John Armstrong, chief political commentator at The New Zealand Herald, described the prime minister’s annual written statement to parliament this month as ‘boring and predictable. Which is just the way John Key likes to play things.” He ensures the government provides something for everyone, while remaining within tight limits on new spending.
‘One moment he is tacking to the left,” Armstrong, says ‘and extending free doctors’ visits to children under 13, increasing paid parental leave from 14 to 18 weeks” and vowing to end child poverty. He earlier voted for gay marriage, backing a private member’s bill.
‘The next moment Key is steering to the right and targeting gangs and gang lifestyles, making every publicly managed prison a -working prison’ where inmates work, train or study full time, potentially weakening environmental safeguards in the Resource Management Act, encouraging more petroleum and mineral exploration, selling state houses to nongovernment entities at discount prices, and opening the door to the development of more charter schools.” On the eve of the last election, he completed a series of contentious privatisations.
This is wide-ranging territory within which to roam, Armstrong says – sufficiently so ‘to stop incursions by other political parties on the Nationals’ right flank … while enabling Key to squeeze out Labour”.
Key is focused – he abstained from alcohol and maintained his habit of a daily 5.45am run through the seven-week election campaign last year – but he is also affable. He has natural charm and speaks as easily with ordinary New Zealanders – he was brought up by his widowed, migrant mother in public housing – as with global bankers. His leadership through the 2011 Christchurch earthquake was widely admired.
Key has made frequent visits to Australia, talking with state as well as federal Liberal leaders.
He is too diplomatic to proffer advice before it has been requested, but when asked, what he has told his conservative peers here has been clear:
- He watches polling and focus group data and keeps a close eye on his political opponents, but scarcely mentions the opposition in public. He concentrates instead on what he, his party and government are doing or intend to do.
- He may aim high but he expects to achieve only 70 to 80 per cent of a program in any parliament. He is prepared to wait for a second go.
- He regularly refreshes his parliamentary party, advising members when it’s time to further other careers, ensuring as he does so that new intakes include high proportions of capable women.
- He talks every morning – ideally in person, otherwise by phone – with three or four key cabinet colleagues.
- He holds brainstorming sessions with cabinet members before formal meetings – when ideas can be put up, shot down or modified before becoming policy documents.
- He seeks bipartisan support whenever feasible.
- He holds weekly press conferences, at which he usually answers every question.He uses every available platform to explain his policies, from public meetings to talkback radio, television and social media.
- And it’s highly significant, as leading New Zealand political and economic analyst Colin James tells Inquirer, he works intimately with Finance Minister Bill English.
English is Key’s deputy and a former party leader.
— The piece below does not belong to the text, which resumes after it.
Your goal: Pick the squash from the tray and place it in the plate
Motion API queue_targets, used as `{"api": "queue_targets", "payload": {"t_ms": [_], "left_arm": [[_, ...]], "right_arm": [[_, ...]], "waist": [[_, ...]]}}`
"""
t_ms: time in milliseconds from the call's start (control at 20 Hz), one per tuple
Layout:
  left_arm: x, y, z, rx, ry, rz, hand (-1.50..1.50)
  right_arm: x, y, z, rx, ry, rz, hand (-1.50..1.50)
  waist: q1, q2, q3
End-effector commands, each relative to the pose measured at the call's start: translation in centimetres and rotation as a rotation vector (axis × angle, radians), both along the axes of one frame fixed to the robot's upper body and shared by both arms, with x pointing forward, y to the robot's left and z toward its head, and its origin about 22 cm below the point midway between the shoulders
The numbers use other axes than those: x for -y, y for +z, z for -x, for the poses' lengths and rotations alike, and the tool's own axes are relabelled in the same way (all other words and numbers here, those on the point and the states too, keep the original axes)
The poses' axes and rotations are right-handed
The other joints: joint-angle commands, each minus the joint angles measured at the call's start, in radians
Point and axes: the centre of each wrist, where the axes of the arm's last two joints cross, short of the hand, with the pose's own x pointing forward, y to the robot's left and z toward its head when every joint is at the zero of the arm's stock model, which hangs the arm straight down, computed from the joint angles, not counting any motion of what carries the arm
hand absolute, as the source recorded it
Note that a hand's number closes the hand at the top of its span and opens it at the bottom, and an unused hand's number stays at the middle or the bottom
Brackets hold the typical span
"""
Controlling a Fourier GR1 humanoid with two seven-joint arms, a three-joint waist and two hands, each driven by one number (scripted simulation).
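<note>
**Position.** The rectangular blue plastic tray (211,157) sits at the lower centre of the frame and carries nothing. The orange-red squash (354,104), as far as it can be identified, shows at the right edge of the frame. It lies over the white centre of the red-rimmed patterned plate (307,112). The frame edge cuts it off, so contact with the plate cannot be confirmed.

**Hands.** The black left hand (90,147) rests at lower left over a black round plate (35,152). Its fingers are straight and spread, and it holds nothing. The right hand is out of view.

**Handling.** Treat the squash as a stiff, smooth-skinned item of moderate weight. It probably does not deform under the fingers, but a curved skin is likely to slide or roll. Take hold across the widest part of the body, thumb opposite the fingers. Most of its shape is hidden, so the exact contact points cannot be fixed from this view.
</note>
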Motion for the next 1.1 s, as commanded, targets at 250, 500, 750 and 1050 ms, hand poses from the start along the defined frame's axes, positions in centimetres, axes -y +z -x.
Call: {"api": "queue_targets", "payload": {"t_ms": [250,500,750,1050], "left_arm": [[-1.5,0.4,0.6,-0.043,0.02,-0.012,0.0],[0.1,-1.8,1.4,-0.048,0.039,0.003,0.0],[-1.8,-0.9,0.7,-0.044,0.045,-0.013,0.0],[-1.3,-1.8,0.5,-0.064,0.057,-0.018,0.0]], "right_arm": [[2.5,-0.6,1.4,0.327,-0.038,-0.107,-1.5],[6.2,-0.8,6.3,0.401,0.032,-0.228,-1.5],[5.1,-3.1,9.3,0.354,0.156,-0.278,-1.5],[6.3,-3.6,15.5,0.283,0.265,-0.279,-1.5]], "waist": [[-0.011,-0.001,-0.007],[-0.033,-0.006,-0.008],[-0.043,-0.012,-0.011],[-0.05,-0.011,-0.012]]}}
Key lauded him at the victory rally after the last election as ‘the best minister of finance in the developed world”.
James says English, a former farmer, ‘didn’t make the transition to leader”, and as a consequence is content to be the backroom genius connecting policy to implementation, moulding the public service to fit the government’s ambitions, creating ‘the developed world’s best balance sheet”. Without English, ‘the government would be adrift in policy terms”.Key, says James, is a leader who uniquely touches the NZ psyche and is greatly respected internationally. Key and English joke in public about their close relationship ‘because they have respect for each other’s very different capacities”, he adds. Before this team took office, English said they would take their cue from John Howard, moving forward step by step and taking New Zealanders with them. ‘Now it’s Australia that needs to learn from Key and English,” James says.